WORK TASK ->
When you reach the line containing "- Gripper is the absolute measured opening" in the data below, begin returning lines exactly as written, and stop once the line containing "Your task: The" has been returned.

———

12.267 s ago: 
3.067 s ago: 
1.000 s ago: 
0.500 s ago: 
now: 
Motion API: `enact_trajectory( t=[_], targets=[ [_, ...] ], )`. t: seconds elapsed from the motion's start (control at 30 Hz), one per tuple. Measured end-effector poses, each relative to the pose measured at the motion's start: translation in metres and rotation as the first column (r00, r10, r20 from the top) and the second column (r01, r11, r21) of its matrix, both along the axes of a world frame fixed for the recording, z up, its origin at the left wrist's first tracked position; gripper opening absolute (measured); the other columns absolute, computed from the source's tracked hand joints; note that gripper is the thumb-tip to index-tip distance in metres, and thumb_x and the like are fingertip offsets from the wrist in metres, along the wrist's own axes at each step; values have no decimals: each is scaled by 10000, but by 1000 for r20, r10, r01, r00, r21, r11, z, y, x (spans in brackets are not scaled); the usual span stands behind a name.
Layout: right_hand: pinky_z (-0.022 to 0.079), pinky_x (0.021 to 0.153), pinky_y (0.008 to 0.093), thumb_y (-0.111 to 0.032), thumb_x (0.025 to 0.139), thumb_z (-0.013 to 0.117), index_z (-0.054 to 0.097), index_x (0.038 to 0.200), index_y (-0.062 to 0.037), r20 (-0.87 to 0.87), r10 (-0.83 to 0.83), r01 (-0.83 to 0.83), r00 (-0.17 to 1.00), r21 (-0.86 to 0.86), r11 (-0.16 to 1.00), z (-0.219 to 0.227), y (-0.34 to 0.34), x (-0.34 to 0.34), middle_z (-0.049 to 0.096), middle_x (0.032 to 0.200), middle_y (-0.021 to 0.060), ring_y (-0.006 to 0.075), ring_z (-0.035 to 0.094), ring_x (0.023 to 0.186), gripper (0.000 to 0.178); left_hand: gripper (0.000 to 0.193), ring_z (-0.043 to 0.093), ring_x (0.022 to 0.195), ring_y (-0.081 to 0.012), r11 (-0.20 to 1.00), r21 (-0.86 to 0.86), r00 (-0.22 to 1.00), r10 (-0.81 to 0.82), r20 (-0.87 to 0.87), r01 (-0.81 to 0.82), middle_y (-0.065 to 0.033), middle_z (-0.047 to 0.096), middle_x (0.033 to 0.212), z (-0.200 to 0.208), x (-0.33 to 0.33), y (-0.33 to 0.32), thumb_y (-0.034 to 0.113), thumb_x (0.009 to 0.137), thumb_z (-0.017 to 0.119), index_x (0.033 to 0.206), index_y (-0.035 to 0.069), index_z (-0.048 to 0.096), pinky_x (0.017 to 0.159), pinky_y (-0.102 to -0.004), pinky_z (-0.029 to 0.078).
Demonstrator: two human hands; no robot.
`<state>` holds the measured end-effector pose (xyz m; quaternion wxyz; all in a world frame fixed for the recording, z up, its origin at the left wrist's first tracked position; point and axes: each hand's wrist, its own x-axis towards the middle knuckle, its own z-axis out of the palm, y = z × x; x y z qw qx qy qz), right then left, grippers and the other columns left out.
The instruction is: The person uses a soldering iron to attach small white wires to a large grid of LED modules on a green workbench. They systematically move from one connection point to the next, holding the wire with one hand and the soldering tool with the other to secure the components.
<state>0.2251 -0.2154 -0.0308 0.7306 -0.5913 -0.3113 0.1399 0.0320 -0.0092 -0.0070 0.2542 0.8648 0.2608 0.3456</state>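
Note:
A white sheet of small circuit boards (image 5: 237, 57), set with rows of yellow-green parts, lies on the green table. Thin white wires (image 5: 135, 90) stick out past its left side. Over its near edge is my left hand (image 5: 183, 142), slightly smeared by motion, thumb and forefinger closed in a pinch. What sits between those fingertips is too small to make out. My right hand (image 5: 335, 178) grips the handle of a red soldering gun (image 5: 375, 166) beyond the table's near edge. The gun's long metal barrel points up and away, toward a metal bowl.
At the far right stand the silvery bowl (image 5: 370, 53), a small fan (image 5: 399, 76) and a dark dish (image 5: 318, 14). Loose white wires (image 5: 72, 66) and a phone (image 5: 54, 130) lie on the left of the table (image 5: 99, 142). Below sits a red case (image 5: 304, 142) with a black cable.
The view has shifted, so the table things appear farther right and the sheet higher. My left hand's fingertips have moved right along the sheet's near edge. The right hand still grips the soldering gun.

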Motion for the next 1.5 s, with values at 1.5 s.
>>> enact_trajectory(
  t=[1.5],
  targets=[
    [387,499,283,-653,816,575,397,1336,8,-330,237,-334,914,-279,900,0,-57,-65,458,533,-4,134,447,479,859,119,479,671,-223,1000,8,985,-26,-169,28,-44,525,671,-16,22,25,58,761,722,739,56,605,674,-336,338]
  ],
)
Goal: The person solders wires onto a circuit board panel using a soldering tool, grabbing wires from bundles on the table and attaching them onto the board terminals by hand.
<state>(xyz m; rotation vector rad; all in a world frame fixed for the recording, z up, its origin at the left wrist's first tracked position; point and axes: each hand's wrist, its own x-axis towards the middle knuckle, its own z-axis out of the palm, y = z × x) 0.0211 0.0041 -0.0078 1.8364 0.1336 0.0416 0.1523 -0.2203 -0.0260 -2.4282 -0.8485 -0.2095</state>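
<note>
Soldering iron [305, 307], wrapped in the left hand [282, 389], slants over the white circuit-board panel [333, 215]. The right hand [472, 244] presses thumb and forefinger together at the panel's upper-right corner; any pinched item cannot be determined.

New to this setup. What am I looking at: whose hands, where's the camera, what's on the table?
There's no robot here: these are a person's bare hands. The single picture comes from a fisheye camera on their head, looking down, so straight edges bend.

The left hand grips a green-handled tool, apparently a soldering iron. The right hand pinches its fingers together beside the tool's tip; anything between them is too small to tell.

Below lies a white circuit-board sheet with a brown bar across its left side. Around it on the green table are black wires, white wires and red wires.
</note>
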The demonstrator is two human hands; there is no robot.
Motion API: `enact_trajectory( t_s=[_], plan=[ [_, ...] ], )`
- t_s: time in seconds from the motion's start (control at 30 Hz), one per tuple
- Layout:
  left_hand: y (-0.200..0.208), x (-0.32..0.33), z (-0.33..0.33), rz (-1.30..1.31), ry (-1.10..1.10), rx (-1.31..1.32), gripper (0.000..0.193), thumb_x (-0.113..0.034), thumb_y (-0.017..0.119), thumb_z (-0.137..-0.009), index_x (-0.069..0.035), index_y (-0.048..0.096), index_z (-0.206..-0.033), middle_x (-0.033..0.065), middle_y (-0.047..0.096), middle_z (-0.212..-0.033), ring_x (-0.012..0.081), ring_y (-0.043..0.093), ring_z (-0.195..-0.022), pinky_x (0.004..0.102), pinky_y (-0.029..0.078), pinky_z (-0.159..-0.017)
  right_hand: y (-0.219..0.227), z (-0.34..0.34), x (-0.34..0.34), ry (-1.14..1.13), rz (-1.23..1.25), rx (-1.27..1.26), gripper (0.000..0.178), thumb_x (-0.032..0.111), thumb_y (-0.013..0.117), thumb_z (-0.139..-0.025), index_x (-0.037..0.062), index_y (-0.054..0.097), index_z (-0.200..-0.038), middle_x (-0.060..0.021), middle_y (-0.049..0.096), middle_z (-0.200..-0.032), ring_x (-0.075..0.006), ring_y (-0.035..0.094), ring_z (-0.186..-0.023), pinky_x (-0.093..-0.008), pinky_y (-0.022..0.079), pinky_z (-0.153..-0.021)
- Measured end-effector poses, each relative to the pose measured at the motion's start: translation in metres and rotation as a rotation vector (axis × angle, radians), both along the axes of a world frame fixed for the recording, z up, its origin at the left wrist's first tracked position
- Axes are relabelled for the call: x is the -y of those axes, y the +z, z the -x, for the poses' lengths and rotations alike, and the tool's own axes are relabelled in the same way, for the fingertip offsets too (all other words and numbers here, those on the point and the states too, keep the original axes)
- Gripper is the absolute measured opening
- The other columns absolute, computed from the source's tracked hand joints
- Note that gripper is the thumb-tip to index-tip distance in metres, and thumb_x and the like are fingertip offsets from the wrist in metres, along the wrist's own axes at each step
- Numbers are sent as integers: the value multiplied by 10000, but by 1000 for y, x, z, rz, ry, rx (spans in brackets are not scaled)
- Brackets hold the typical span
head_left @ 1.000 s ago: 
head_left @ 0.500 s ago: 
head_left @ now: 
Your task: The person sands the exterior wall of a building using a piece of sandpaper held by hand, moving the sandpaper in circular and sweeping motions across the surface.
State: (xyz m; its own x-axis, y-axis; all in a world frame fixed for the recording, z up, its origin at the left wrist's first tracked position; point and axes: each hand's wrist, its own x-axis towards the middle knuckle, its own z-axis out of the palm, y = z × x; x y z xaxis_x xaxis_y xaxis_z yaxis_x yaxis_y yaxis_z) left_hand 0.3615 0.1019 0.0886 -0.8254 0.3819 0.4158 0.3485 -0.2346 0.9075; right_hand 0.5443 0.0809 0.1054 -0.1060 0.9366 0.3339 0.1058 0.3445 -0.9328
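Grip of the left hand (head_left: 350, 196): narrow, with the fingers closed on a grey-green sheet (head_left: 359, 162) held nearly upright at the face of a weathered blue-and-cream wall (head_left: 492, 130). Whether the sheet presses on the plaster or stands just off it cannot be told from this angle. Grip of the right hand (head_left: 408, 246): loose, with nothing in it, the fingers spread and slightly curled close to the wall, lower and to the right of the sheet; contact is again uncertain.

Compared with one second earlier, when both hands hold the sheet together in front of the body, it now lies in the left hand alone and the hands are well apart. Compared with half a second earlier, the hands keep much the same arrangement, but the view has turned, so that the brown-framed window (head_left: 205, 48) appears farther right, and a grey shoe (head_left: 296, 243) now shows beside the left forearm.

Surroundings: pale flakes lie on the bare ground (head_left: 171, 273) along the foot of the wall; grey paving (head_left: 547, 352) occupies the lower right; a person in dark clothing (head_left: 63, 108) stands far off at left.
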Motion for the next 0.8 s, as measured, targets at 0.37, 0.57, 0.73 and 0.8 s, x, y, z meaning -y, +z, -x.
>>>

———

RESPONSE FOR THIS EXERCISE ->
- Gripper is the absolute measured opening
- The other columns absolute, computed from the source's tracked hand joints
- Note that gripper is the thumb-tip to index-tip distance in metres, and thumb_x and the like are fingertip offsets from the wrist in metres, along the wrist's own axes at each step
- Numbers are sent as integers: the value multiplied by 10000, but by 1000 for y, x, z, rz, ry, rx (spans in brackets are not scaled)
- Brackets hold the typical span
head_left @ 1.000 s ago: 
head_left @ 0.500 s ago: 
head_left @ now: 
Your task: The person sands the exterior wall of a building using a piece of sandpaper held by hand, moving the sandpaper in circular and sweeping motions across the surface.

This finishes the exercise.